The reason? Trump has harnessed the anger in one part of the American electorate, and anger unfortunately can bring people together.

But now, in response to some tough questioning from MSNBC’s Chris Matthews, Trump has said in effect that abortion should be banned and that women who receive abortions, if the procedure is banned, should be “punished.”

This time, it appears, the numbers may not skyrocket. And within hours of the Donald’s latest outrageous statements, his campaign was doing the old “clarifying” routine. Trump’s campaign said, well, he really doesn’t believe women should be punished.

Trump managed to offend those on both sides of the abortion rights issue.

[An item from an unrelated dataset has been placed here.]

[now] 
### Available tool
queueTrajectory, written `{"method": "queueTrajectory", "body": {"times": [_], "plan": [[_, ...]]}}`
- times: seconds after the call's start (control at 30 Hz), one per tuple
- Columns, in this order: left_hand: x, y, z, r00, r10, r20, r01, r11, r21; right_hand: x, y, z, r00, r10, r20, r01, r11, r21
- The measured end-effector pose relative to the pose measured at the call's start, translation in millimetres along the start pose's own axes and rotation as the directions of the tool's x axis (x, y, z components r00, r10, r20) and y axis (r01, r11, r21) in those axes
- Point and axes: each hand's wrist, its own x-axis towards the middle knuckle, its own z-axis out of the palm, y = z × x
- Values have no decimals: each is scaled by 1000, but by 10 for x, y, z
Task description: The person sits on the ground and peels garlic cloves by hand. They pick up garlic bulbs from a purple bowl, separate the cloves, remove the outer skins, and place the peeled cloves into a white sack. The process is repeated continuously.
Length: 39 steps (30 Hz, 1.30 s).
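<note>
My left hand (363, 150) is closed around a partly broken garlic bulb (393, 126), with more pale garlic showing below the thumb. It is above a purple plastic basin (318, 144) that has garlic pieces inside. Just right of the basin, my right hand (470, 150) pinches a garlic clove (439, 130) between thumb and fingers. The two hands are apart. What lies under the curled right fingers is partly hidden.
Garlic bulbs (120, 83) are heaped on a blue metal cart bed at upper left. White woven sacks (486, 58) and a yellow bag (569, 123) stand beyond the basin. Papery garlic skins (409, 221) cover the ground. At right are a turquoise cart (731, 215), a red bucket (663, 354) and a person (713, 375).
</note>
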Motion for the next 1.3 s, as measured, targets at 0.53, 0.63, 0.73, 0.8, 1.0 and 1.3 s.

Pro-life groups condemned him for his view that women should be “punished,” saying that is not their intent in their opposition to abortion rights. Pro-choice groups said making abortion illegal and punishing women who seek an abortion would lead back to the days of dangerous, “back alley” abortions for poor women and the secretive, safe medical procedures that always have been available to those of means.

And Trump’s shadowed also by his former stance in favor of a woman’s right to choose. The most conservative groups in the Republican Party — to which he’s also something of a late-comer — have never been certain that Trump is really one of them.

All this came as Trump and his more ardent supporters believed he was steamrolling his way to the Republican nomination, against the establishment Republican wing that believes his nomination would almost certainly hand the White House to the Democrats.

But Cruz holds a formidable lead in the polls preceding next week’s Wisconsin primary, and a big win there would slow the Trump Train and perhaps change the view of his invincibility.

Trump’s bombast may this time have cost him, at long last. The candidate who opened his race by talking about how rich he was, how confident he was, how he could solve all the problems of the world, from foreign policy in which he has no experience to everybody-gets-rich economic polices, has now dug a hole big enough to swallow his ego and his candidacy.